Task statement:
Transcribe the data underneath exactly. No images belong in your version.

Recorded information:
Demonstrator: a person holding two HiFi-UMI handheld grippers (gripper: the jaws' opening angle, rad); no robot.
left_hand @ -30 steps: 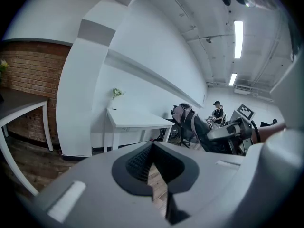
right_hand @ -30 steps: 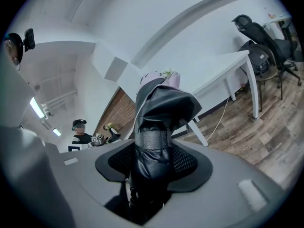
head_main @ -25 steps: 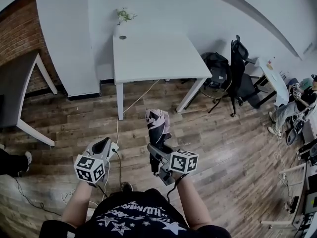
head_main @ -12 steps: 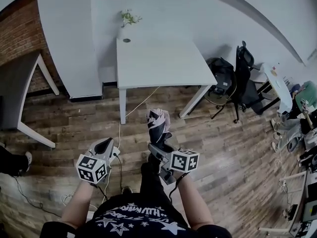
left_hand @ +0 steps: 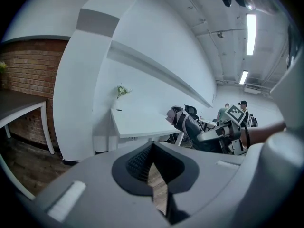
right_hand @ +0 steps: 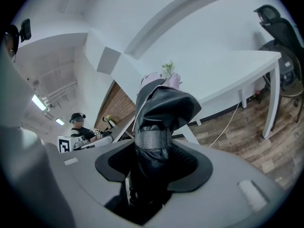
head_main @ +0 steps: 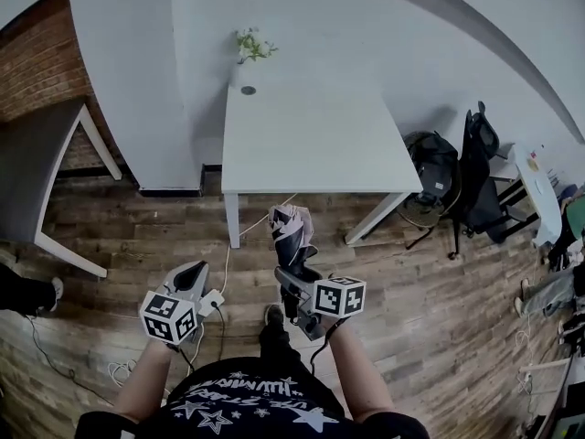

Written answer:
Demonstrator: a person holding two HiFi-UMI handheld grippers (gripper: the jaws' opening angle, rad); no robot.
left_hand @ -30 steps: 
right_hand @ -30 steps: 
head_main @ -25 steps: 
head_main @ -12 steps: 
left_hand @ +0 steps: 
right_hand @ +0 steps: 
head_main @ +0 steps: 

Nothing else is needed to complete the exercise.